**PROBLEM DESCRIPTION**. Without the pictures, output the records below exactly as they are.

○ ○ ○ ○

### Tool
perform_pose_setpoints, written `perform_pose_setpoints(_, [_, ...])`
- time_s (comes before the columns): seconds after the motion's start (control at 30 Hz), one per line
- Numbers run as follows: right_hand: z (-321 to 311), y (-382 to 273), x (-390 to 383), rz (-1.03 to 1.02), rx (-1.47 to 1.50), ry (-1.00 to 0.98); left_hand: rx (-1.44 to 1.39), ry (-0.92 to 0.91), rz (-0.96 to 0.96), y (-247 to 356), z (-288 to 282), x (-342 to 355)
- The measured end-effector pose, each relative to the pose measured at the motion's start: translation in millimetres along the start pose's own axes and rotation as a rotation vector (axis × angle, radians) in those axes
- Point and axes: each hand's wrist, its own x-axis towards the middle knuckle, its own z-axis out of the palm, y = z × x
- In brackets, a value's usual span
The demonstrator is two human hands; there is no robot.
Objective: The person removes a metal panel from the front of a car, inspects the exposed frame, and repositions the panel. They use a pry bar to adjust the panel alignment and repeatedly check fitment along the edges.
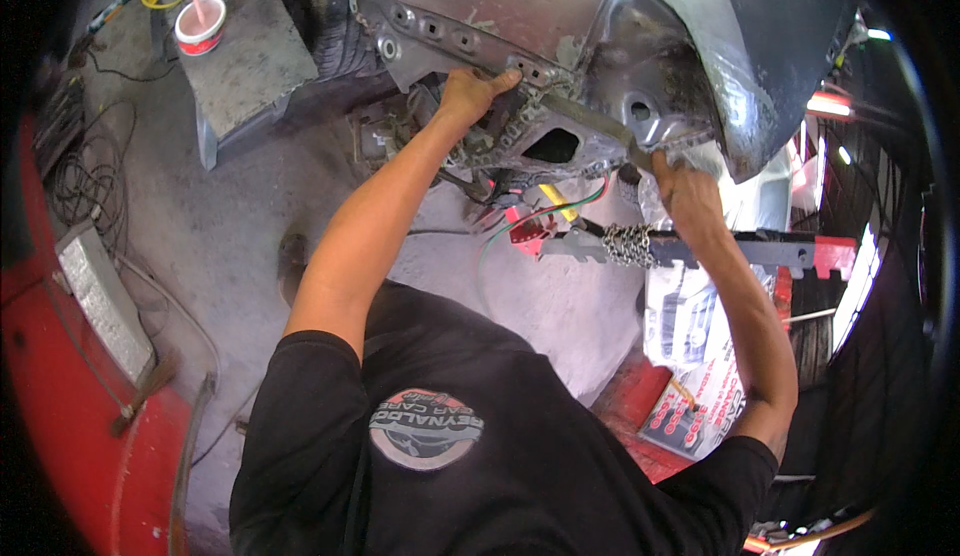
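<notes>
Flat bar (597,124) spans between hands, in front of metal bodywork (660,61); long axis slants from beside left hand (478,96) down-right into right hand (685,196), nearer one. Right grip closed round bar's lower end. Left grip: thumb on perforated flange (440,34), fingers hidden, hold cannot be told. Bodywork crowds bar's upper end; chain-wrapped beam (735,248) below right hand. Cup (200,24) on grey desk (245,81), well apart.

Floor (590,321) pale, washed-out nr. ctr.; glare far R w/ deep shadow; black fisheye rim, bent edges; fine detail soft.
</notes>
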Motion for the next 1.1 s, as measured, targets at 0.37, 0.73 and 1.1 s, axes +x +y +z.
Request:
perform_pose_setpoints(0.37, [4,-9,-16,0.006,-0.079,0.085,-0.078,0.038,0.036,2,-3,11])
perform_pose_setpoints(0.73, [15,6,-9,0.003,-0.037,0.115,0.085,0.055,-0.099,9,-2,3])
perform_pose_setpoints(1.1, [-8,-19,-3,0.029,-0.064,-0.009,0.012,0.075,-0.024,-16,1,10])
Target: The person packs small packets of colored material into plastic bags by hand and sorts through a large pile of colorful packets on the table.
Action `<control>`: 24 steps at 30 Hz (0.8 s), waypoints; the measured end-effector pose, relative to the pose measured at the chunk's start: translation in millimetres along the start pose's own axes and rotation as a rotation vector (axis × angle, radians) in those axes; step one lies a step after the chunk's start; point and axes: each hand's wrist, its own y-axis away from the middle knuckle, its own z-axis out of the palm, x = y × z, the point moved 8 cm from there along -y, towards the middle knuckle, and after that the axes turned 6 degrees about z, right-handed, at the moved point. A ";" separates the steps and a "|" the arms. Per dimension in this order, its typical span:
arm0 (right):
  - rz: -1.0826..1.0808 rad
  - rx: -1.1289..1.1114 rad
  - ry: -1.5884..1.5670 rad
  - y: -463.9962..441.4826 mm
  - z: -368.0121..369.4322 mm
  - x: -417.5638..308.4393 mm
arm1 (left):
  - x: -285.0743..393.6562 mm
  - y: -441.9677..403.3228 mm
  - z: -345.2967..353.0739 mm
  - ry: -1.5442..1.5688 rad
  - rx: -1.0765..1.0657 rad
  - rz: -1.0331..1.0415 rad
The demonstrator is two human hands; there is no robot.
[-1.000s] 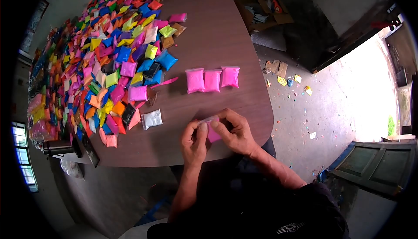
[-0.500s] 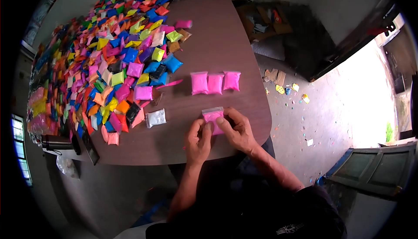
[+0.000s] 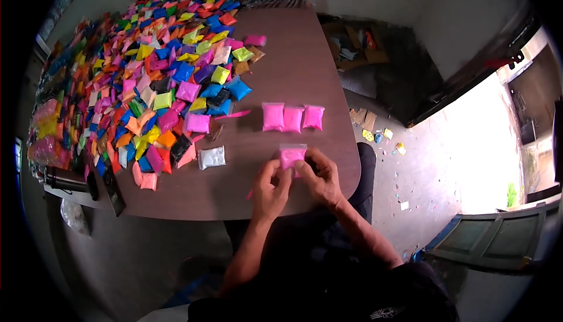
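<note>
Open brown cardboard box [image 3: 377, 56] in shadow, dark cylindrical flask [image 3: 69, 182] at the left of the brown desk [image 3: 287, 58], flat black object [image 3: 113, 192] beside it, dull green panelled door [image 3: 498, 237], yellow scraps [image 3: 400, 148] on grey floor [image 3: 434, 175]

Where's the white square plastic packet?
Head view: the white packet lies on the brown tabletop, right of the multicoloured packet heap, left of the left hand.

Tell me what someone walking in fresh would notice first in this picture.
Probably the heap of small multicoloured packets, spread over the left side of the brown table. Next, three pink packets in a row toward the table's right edge, and a fourth pink packet held nearer the person by the left hand and right hand. Far right, a bright opening glares.
</note>
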 end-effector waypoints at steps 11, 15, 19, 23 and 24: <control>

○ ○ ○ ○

**RESULT FOR THIS TASK**.
### Tool
perform_pose_setpoints, written `perform_pose_setpoints(_, [_, ...])`
- time_s (comes before the columns): seconds after the motion's start (control at 30 Hz), one per line
- Numbers run as follows: right_hand: z (-321 to 311), y (-382 to 273), x (-390 to 383), rz (-1.03 to 1.02), rx (-1.47 to 1.50), ry (-1.00 to 0.98); left_hand: rx (-1.44 to 1.39), ry (-0.92 to 0.91), rz (-0.96 to 0.96), y (-247 to 356), z (-288 to 282), x (-342 to 355)
- The measured end-effector pose, each relative to the pose measured at the motion's start: translation in millimetres along the start pose's own axes and rotation as a rotation vector (axis × angle, radians) in those axes
- Point and axes: each hand's wrist, its own x-axis towards the middle knuckle, its own z-axis out of the palm, y = z × x
- In brackets, a value's usual span
The demonstrator is two human hands; there is no robot.
Objective: The person removes a metal panel from the front of a car, inspects the exposed frame, and repositions the panel. They use a pry bar to adjust the panel alignment and repeatedly check fitment along the edges.
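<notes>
Flat bar (597,124) spans between hands, in front of metal bodywork (660,61); long axis slants from beside left hand (478,96) down-right into right hand (685,196), nearer one. Right grip closed round bar's lower end. Left grip: thumb on perforated flange (440,34), fingers hidden, hold cannot be told. Bodywork crowds bar's upper end; chain-wrapped beam (735,248) below right hand. Cup (200,24) on grey desk (245,81), well apart.

Floor (590,321) pale, washed-out nr. ctr.; glare far R w/ deep shadow; black fisheye rim, bent edges; fine detail soft.
</notes>
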Motion for the next 1.1 s, as measured, targets at 0.37, 0.73 and 1.1 s, axes +x +y +z.
Request:
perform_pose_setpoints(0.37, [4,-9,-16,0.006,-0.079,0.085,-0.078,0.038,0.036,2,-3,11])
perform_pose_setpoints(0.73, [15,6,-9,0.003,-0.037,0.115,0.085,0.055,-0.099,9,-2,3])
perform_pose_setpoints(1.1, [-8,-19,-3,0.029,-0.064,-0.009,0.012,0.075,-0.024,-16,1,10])
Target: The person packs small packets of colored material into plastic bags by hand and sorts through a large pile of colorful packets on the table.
Action `<control>`: 24 steps at 30 Hz (0.8 s), waypoints; the measured end-effector pose, relative to the pose measured at the chunk's start: translation in millimetres along the start pose's own axes and rotation as a rotation vector (axis × angle, radians) in those axes; step one lies a step after the chunk's start; point and axes: each hand's wrist, its own y-axis away from the middle knuckle, its own z-axis out of the palm, x = y × z, the point moved 8 cm from there along -y, towards the middle knuckle, and after that the axes turned 6 degrees about z, right-handed, at the moved point. A ";" separates the steps and a "|" the arms. Per dimension in this order, its typical span:
arm0 (right):
  - rz: -1.0826..1.0808 rad
  - rx: -1.1289..1.1114 rad
  - ry: -1.5884..1.5670 rad
  - y: -463.9962..441.4826 mm
  - z: -368.0121..369.4322 mm
  - x: -417.5638..308.4393 mm
arm1 (left):
  - x: -285.0743..393.6562 mm
  - y: -441.9677..403.3228 mm
  - z: -345.2967..353.0739 mm
  - ry: -1.5442..1.5688 rad
  - rx: -1.0765..1.0657 rad
  - rz: -1.0331..1.0415 rad
The demonstrator is two human hands; there is no robot.
[-1.000s] 
[-0.500s] 
[+0.000s] 
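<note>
Open brown cardboard box [image 3: 377, 56] in shadow, dark cylindrical flask [image 3: 69, 182] at the left of the brown desk [image 3: 287, 58], flat black object [image 3: 113, 192] beside it, dull green panelled door [image 3: 498, 237], yellow scraps [image 3: 400, 148] on grey floor [image 3: 434, 175]

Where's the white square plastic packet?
Head view: the white packet lies on the brown tabletop, right of the multicoloured packet heap, left of the left hand.

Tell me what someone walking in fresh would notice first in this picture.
Probably the heap of small multicoloured packets, spread over the left side of the brown table. Next, three pink packets in a row toward the table's right edge, and a fourth pink packet held nearer the person by the left hand and right hand. Far right, a bright opening glares.
</note>
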 end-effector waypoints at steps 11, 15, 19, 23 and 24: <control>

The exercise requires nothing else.